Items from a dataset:
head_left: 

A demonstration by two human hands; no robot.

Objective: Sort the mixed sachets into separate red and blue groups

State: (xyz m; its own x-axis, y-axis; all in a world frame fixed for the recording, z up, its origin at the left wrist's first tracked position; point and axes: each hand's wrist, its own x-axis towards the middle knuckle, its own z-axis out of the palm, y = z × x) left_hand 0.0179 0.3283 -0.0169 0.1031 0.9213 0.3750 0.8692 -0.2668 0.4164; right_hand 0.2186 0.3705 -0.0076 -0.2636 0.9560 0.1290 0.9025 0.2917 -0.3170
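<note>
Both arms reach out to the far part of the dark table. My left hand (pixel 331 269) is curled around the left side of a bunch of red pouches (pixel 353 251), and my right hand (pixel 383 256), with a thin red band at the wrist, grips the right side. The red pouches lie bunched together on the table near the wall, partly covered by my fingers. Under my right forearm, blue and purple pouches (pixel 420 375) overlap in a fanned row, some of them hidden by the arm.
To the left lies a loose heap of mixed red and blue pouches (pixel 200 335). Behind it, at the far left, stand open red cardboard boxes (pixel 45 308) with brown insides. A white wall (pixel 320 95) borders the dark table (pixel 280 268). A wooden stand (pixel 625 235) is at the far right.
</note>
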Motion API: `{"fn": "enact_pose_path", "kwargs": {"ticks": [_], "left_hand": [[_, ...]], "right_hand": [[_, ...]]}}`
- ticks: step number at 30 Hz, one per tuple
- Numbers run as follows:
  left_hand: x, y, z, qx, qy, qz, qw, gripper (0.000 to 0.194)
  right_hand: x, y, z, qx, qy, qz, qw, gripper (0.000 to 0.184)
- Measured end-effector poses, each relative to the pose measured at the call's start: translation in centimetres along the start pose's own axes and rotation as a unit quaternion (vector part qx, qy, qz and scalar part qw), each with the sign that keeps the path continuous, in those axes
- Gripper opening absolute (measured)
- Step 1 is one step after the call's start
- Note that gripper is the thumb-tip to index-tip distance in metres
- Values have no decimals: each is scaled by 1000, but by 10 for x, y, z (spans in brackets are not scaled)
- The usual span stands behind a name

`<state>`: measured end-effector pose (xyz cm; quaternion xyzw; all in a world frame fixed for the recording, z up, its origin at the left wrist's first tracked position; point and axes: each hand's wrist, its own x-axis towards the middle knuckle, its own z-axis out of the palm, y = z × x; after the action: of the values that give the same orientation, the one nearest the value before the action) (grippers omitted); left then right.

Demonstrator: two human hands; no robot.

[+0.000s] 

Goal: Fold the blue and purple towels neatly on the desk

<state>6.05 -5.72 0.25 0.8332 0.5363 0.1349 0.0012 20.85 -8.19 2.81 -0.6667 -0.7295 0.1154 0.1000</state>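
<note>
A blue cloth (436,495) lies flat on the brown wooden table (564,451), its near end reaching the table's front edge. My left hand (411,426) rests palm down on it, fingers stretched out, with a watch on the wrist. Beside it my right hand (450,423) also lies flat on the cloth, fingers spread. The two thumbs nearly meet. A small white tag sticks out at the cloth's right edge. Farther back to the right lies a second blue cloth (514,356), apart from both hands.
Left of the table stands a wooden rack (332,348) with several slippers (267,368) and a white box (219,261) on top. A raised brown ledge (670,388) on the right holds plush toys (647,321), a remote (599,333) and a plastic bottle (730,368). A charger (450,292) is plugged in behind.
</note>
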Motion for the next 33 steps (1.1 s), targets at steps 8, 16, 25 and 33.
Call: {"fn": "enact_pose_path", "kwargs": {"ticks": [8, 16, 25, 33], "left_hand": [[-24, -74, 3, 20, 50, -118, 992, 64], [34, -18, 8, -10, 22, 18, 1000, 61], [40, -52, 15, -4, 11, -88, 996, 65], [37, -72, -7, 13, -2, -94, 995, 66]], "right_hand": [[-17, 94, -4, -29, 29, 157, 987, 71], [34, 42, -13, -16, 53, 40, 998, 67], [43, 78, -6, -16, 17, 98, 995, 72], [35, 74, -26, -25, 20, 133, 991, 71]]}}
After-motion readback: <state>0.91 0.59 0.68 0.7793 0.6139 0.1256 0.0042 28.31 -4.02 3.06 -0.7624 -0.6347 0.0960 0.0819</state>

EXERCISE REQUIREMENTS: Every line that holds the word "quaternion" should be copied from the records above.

WRITTEN SOLUTION:
- Measured end-effector poses, each relative to the pose measured at the call's start: translation in centimetres along the start pose's own axes and rotation as a unit quaternion (vector part qx, qy, qz and scalar part qw), each with the sign that keeps the path continuous, in those axes
`<state>`: measured end-effector pose (xyz cm; quaternion xyzw; all in a world frame fixed for the recording, z up, its origin at the left wrist's first tracked position; point and axes: each hand's wrist, its own x-axis towards the middle knuckle, its own z-axis out of the palm, y = z × x; after the action: of the values that give the same orientation, the one nearest the value before the action) (grippers omitted); left then right.

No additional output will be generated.